California isn't just broke. The state is in a black hole position. As off 2017, based on released pension data, California has an underfunded pension liability of over $1.05 trillion and the liability is continuing to grow.
How did this happen? As I mentioned above, policy makers who remained short-sighted instead of focusing on the long-term effects is one side to the problem. The other side is a change in migration, both coming and going. The state government, like any other business, has a budget. A budget allows a business to plan how they are going to spend their money based on the income they anticipate they are going to receive. As more and more individuals enter the state who do not pay into the tax system, the budget becomes more and more distorted. Coupled with more people leaving the state who actually pay into the system, this leaves a wide open chasm that many in our government couldn't anticipate would happen. Instead of tightening the budget properly, different parts of the state government has borrowed money from various special and restricted funds to pay for liabilities. One of those liabilities relates to pensioners who are retiring each and every year. The end result? More and more debt!

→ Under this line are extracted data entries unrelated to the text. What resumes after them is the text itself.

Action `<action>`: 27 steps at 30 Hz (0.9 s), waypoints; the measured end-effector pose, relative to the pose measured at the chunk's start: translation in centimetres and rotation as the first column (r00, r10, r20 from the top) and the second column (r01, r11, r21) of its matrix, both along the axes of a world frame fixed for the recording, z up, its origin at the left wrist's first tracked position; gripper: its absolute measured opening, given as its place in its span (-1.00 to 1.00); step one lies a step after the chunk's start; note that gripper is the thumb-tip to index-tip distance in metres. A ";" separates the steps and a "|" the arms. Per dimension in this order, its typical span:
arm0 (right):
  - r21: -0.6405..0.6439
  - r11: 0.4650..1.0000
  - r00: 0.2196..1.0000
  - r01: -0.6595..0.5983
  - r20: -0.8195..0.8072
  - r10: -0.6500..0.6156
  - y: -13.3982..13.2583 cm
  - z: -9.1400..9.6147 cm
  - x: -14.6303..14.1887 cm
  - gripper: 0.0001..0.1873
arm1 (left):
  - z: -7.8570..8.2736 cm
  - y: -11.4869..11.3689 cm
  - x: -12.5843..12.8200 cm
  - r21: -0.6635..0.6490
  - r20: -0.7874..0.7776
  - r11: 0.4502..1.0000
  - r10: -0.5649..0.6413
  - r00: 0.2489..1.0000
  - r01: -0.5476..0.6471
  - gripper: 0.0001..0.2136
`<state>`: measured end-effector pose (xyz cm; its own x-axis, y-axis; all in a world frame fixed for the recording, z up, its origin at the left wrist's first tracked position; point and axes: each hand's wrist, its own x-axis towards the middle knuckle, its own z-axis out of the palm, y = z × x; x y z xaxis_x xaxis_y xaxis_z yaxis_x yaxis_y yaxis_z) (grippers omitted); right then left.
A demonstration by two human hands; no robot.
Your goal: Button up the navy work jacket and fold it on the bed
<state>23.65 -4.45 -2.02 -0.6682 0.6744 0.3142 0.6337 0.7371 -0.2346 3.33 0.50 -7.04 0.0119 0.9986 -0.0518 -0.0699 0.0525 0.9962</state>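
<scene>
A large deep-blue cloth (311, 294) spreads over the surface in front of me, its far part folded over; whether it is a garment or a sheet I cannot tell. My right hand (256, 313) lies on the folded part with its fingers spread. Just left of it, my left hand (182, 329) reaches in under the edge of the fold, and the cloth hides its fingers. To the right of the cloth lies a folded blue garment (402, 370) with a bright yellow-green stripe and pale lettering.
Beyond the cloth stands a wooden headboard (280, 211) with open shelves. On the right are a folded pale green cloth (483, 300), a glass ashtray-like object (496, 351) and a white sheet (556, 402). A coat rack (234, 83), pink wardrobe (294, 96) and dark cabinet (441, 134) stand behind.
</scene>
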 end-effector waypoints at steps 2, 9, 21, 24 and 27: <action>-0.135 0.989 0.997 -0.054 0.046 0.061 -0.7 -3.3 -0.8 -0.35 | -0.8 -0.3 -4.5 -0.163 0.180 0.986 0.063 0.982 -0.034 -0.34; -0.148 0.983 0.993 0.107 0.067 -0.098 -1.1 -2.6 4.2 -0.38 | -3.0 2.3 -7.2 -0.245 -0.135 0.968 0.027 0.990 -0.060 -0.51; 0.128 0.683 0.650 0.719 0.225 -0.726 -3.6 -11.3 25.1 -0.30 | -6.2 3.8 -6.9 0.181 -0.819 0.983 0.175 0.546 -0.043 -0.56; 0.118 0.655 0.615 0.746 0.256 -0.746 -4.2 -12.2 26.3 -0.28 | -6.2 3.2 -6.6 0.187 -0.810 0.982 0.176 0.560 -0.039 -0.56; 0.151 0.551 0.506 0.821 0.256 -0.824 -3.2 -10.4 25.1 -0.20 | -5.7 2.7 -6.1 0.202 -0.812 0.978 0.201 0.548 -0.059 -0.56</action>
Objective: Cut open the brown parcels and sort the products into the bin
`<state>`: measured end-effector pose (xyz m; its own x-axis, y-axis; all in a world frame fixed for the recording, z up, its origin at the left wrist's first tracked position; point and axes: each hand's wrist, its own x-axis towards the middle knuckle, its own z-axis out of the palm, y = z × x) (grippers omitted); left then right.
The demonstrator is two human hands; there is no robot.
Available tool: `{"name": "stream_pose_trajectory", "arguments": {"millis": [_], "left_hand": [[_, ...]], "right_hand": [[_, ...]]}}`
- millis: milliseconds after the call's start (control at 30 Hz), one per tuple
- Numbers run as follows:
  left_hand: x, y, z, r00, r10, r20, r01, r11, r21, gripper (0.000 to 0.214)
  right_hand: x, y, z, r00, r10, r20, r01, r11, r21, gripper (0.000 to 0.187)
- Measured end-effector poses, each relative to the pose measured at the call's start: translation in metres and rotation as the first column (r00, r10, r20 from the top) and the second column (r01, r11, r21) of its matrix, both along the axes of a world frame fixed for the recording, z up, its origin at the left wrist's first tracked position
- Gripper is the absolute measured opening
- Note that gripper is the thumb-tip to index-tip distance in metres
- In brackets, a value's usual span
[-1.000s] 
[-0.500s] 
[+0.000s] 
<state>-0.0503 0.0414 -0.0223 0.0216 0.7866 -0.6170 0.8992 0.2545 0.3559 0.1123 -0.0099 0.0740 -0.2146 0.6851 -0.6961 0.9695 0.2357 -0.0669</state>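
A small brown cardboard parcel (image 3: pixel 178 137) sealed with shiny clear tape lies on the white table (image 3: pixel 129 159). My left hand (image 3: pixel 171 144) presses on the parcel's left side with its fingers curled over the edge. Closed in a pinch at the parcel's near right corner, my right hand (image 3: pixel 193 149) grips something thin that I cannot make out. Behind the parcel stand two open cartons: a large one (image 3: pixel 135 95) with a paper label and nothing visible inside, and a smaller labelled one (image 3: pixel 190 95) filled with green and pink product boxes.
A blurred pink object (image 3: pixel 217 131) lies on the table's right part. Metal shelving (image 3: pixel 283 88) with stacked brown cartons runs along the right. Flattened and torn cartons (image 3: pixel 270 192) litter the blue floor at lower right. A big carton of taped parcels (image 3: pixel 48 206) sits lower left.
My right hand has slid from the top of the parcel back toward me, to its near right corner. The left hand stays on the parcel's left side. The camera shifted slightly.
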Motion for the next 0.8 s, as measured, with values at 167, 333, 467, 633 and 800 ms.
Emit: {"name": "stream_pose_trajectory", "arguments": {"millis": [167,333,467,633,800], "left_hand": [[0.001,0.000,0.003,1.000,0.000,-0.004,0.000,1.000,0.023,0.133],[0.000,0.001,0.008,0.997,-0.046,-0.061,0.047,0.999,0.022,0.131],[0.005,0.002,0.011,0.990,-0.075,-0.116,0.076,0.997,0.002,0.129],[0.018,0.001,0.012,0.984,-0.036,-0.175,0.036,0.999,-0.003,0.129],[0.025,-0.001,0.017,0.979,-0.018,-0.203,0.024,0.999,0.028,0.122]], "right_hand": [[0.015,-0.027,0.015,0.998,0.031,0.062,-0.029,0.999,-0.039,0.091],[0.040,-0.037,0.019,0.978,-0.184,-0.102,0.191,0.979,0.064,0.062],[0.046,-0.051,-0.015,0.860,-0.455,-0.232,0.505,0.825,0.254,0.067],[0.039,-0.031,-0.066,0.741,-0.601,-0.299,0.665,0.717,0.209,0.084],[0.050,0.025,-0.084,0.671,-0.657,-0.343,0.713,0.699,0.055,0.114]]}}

As evidenced in the photo below, from the California Auditor's office, in southern California alone, we have 7 cities that are highlighted red. Cities in the red report the highest level of underfunded pension liabilities and thus, are the most likely to default on their obligations. Another 2 dozen cities are highlighted yellow, reporting moderate risk of default. With more than 4.6 million Californians belonging to one of the aforementioned pension systems, the impact will be large and deep.
BOTTOM LINE IS HIGHER TAXES FOR EVERYONE. When a city defaults on their obligation, the state must support the local obligation and help pay the debt. This means less money allocated to other cities. The typical answer is to raise taxes on the citizens. As a Californian, born and raised, I am tired of being and seeing people taxed to death and not having a say as to where my hard earned tax dollars are going. I anticipate more and more hardworking Americans leaving the sunshine state in search of economic stability and fiscal responsibility from our elected policy makers.
California needs to get its act together, plain and simple. Gone are the days of excess and irresponsible policy making. We as the taxpayers have every right to know WHERE ARE OUR TAX DOLLARS GOING?